Bill 30 allows the union or employer to apply for mediation when the parties cannot agree to an adjustment plan.  Previously, under section 54, if an employer intended to alter the terms, conditions or security of employment of a significant number of employees, it was required to give at least 60 days’ notice to the union and then meet in good faith with the union to develop an adjustment plan (without any obligation to develop one).  Bill 30 allowed for the involvement of a mediator to assist the parties in developing an adjustment plan.  If the parties cannot agree to an adjustment plan after mediation, the mediator may make recommendations.  While there is still no requirement to agree to the terms of an adjustment plan, Bill 30 has expanded the process and will likely result in administrative delays and increased costs associated with the introduction of certain changes in the workplace.
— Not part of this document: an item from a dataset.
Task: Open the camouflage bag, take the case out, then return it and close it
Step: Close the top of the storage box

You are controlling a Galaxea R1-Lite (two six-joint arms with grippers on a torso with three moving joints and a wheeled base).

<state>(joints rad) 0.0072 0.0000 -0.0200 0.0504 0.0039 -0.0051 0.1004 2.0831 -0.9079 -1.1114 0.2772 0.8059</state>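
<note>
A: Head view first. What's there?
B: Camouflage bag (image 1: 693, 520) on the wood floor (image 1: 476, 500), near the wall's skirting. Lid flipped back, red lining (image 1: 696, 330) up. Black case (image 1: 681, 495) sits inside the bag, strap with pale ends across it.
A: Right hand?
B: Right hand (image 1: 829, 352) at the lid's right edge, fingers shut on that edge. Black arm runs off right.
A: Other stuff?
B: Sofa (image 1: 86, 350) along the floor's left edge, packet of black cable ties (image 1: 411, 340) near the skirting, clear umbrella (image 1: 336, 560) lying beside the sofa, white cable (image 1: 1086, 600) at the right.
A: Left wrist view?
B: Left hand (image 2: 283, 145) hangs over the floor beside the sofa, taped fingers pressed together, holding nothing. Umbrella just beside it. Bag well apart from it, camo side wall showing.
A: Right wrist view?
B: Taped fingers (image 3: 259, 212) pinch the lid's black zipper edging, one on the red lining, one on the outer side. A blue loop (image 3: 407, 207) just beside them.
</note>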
Successor Rights and Obligations of Contractors

Bill 30 significantly amended the Code’s successorship provisions. Previously, successor rights and obligations were triggered when a business, or a part of it, was sold, leased, transferred or otherwise disposed of.  Successor rights and obligations were rarely triggered in contracting out or contract re-tendering situations.

Pursuant to Bill 30, successor rights and obligations apply to contractors if one of the contracts outlined below is re-tendered and substantially similar services continue under the direction of another contractor.  This change will have a significant impact on the ability of employers to re-tender the following contracts:

  • building cleaning services;
  • security services;
  • bus transportation services;
  • food services;
  • non-clinical service provided in the health sector; and
  • other services prescribed by regulations pursuant to section 159(2)(f) of the Code.

Penalty Increases

Bill 30 increased the penalty for refusing or neglecting to observe or carry out an order made under the Code from $1,000 to $5,000 for an individual and from $10,000 to $50,000 for a corporation, union or employers’ organization.

Other Notable Changes

Other notable changes include:

  • amending the definition of picketing to expressly exclude lawful consumer leafletting that does not unduly restrict access to, or prevent employees from working at, the place of business;
  • requiring the Minister to appoint a committee of special advisors to undertake a review of the Code and make recommendations;
  • limiting union raiding to the seventh and eighth month in the third year of a collective agreement, or the last year in the term if the collective agreement is for a term of 3 years or less, and to once every 22 months if a previous application resulted in a decision by the Board on the merits of the application;
  • extending the time period to make an application for the revocation of bargaining rights from 10 months to 12 months following certain events specified in section 33 of the Code;
  • removing public education as a designated essential service;
  • allowing the Board to decline to consider a collective agreement in any proceeding if it is not filed in accordance with section 51;
  • removing the Minister’s authority to establish industry advisory councils but instead allowing the Minister to direct the Board to assist parties with establishing an industry council; and
  • revising the expedited arbitration process.

Final Thoughts



Bill 30 represents a significant, and largely labour friendly, amendment to the Code. All amendments are currently in force, as of May 30, 2019. Employers should carefully consider the changes and the likely impact on their businesses.

This blog was updated on June 3, 2019.

The content of this article is intended to provide a general guide to the subject matter. Specialist advice should be sought about your specific circumstances.